**Work order**
Nothing but an exact copy of the listing should appear in the response.
____ Data provided
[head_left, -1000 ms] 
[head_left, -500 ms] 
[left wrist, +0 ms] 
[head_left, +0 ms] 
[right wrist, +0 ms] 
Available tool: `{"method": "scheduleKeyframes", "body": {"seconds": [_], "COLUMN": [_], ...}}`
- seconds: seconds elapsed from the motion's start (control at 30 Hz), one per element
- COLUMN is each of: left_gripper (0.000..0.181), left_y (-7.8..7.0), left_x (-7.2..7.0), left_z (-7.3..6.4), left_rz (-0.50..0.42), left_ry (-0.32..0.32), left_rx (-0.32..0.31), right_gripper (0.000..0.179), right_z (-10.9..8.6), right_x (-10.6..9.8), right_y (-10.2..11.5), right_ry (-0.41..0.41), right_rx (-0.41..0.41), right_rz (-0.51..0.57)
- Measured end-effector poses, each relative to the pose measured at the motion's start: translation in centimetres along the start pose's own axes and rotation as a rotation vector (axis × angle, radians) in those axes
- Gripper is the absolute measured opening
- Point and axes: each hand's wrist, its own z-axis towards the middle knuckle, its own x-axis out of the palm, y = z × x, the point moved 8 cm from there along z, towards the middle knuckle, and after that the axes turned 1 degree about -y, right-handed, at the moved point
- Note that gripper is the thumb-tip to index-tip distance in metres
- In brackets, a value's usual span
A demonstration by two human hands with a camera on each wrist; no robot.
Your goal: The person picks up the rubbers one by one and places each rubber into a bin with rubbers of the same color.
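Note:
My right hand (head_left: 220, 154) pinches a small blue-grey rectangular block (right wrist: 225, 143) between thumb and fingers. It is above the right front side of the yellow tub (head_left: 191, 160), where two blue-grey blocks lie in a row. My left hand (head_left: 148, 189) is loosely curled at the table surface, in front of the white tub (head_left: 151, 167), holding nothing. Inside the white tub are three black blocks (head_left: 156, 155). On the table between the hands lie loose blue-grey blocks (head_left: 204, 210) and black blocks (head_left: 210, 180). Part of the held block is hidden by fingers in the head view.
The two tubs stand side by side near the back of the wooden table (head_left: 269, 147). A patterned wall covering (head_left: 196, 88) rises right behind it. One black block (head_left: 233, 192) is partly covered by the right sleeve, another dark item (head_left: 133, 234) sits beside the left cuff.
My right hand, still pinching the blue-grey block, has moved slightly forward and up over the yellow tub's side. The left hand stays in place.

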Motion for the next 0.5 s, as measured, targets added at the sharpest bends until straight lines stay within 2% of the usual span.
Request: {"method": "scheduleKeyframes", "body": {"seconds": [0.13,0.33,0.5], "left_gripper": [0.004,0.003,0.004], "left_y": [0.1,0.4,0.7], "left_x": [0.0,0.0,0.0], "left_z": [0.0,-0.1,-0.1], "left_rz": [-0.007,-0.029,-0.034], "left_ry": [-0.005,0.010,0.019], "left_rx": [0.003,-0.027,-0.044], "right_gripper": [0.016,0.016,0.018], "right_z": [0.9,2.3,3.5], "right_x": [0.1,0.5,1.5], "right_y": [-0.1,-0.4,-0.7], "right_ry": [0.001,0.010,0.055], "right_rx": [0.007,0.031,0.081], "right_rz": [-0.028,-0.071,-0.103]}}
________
**Output**
[head_left, -1000 ms] 
[head_left, -500 ms] 
[left wrist, +0 ms] 
[head_left, +0 ms] 
[right wrist, +0 ms] 
Available tool: `{"method": "scheduleKeyframes", "body": {"seconds": [_], "COLUMN": [_], ...}}`
- seconds: seconds elapsed from the motion's start (control at 30 Hz), one per element
- COLUMN is each of: left_gripper (0.000..0.181), left_y (-7.8..7.0), left_x (-7.2..7.0), left_z (-7.3..6.4), left_rz (-0.50..0.42), left_ry (-0.32..0.32), left_rx (-0.32..0.31), right_gripper (0.000..0.179), right_z (-10.9..8.6), right_x (-10.6..9.8), right_y (-10.2..11.5), right_ry (-0.41..0.41), right_rx (-0.41..0.41), right_rz (-0.51..0.57)
- Measured end-effector poses, each relative to the pose measured at the motion's start: translation in centimetres along the start pose's own axes and rotation as a rotation vector (axis × angle, radians) in those axes
- Gripper is the absolute measured opening
- Point and axes: each hand's wrist, its own z-axis towards the middle knuckle, its own x-axis out of the palm, y = z × x, the point moved 8 cm from there along z, towards the middle knuckle, and after that the axes turned 1 degree about -y, right-handed, at the moved point
- Note that gripper is the thumb-tip to index-tip distance in metres
- In brackets, a value's usual span
A demonstration by two human hands with a camera on each wrist; no robot.
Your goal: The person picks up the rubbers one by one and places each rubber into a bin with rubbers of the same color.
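Note:
My right hand (head_left: 220, 154) pinches a small blue-grey rectangular block (right wrist: 225, 143) between thumb and fingers. It is above the right front side of the yellow tub (head_left: 191, 160), where two blue-grey blocks lie in a row. My left hand (head_left: 148, 189) is loosely curled at the table surface, in front of the white tub (head_left: 151, 167), holding nothing. Inside the white tub are three black blocks (head_left: 156, 155). On the table between the hands lie loose blue-grey blocks (head_left: 204, 210) and black blocks (head_left: 210, 180). Part of the held block is hidden by fingers in the head view.
The two tubs stand side by side near the back of the wooden table (head_left: 269, 147). A patterned wall covering (head_left: 196, 88) rises right behind it. One black block (head_left: 233, 192) is partly covered by the right sleeve, another dark item (head_left: 133, 234) sits beside the left cuff.
My right hand, still pinching the blue-grey block, has moved slightly forward and up over the yellow tub's side. The left hand stays in place.
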
Motion for the next 0.5 s, as measured, targets added at the sharpest bends until straight lines stay within 2% of the usual span.
Request: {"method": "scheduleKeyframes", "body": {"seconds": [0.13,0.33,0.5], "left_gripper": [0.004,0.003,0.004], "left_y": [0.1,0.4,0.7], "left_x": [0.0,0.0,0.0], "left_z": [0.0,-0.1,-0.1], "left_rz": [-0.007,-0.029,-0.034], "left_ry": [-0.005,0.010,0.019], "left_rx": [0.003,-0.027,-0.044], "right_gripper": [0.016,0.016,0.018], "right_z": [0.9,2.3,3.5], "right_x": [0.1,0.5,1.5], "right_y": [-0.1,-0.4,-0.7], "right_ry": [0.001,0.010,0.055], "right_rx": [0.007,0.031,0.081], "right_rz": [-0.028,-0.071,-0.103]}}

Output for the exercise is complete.